For last weeks blog post we read about Brown v. Board of Education and one of the readings was Bob Herbert's article. Bob Herbert argues that if a school is in a neighborhood with high concentrations of poverty than the students at one of those schools are not getting as good of an  education as a student in a more affluent area. He gives the example that teachers with the best education tend to avoid schools in areas of poverty because "it is very difficult to get consistently good results in schools characterized by high concentrations of poverty."  I think that Finn would agree completely. In the Preface of this reading Finn states: "The status quo is the status quo because people who have the power to make changes are comfortable with the way things are.
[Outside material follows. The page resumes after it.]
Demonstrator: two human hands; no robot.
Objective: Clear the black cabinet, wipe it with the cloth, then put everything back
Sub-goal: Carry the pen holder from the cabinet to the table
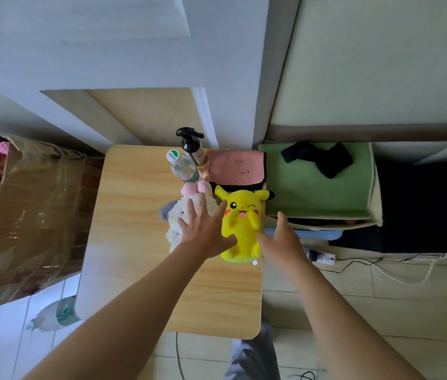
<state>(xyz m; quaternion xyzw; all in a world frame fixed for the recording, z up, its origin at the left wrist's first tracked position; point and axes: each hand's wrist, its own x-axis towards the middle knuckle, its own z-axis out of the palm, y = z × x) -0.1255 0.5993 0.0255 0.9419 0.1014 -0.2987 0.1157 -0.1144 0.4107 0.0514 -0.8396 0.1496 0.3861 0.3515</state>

It takes energy to make changes, and the energy must come from the people who will benefit from the change. But the working class does not get powerful literacy, and powerful literacy is necessary for the struggle. How can the cycle be broken?"  I think that Herbert would also wonder how that cycle could be broken. In these readings both authors discuss the issues within schools of a lower social class and the type of education they are currently getting compared to the type of education they should be getting. I think Herbert and Finn are saying that society believes that the higher the social class, the better the education has to be because the higher the social class the more professional a person will be. 

The ideas of Lisa Delpit also ran through my head as I read this article. Lisa Delpit argues in her reading that  a teacher must state the rules and codes of power of a classroom explicitly in order for every child to understand and become a successful student. In the article Literacy with an Attitude Finn discusses the methods of power he used as a teacher. On page 4 Finn states, "I didn't say to an errant student, 'What are you doing?' I said, 'Stop that and get to work.' No discussions. No openings for an argument." He clearly stated the rules and codes of power of his own classroom so that the student would know exactly what it means. I think that Lisa Delpit would applaud him for this, because this is how she believes every teacher should be towards their students. 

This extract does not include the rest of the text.